Action item ::
All of the data below needs to be set down once more, exactly as written.

Given data ::
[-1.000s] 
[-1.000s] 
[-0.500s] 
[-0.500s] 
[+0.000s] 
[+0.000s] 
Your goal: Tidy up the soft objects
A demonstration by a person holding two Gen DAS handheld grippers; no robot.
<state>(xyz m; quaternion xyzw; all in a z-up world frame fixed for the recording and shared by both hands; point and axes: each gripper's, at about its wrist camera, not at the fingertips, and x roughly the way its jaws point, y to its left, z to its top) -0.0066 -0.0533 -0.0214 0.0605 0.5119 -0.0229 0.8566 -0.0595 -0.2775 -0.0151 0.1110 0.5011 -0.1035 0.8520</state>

Finished task ::
[-1.000s] 
[-1.000s] 
[-0.500s] 
[-0.500s] 
[+0.000s] 
[+0.000s] 
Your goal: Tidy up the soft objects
A demonstration by a person holding two Gen DAS handheld grippers; no robot.
<state>(xyz m; quaternion xyzw; all in a z-up world frame fixed for the recording and shared by both hands; point and axes: each gripper's, at about its wrist camera, not at the fingertips, and x roughly the way its jaws point, y to its left, z to its top) -0.0066 -0.0533 -0.0214 0.0605 0.5119 -0.0229 0.8566 -0.0595 -0.2775 -0.0151 0.1110 0.5011 -0.1035 0.8520</state>

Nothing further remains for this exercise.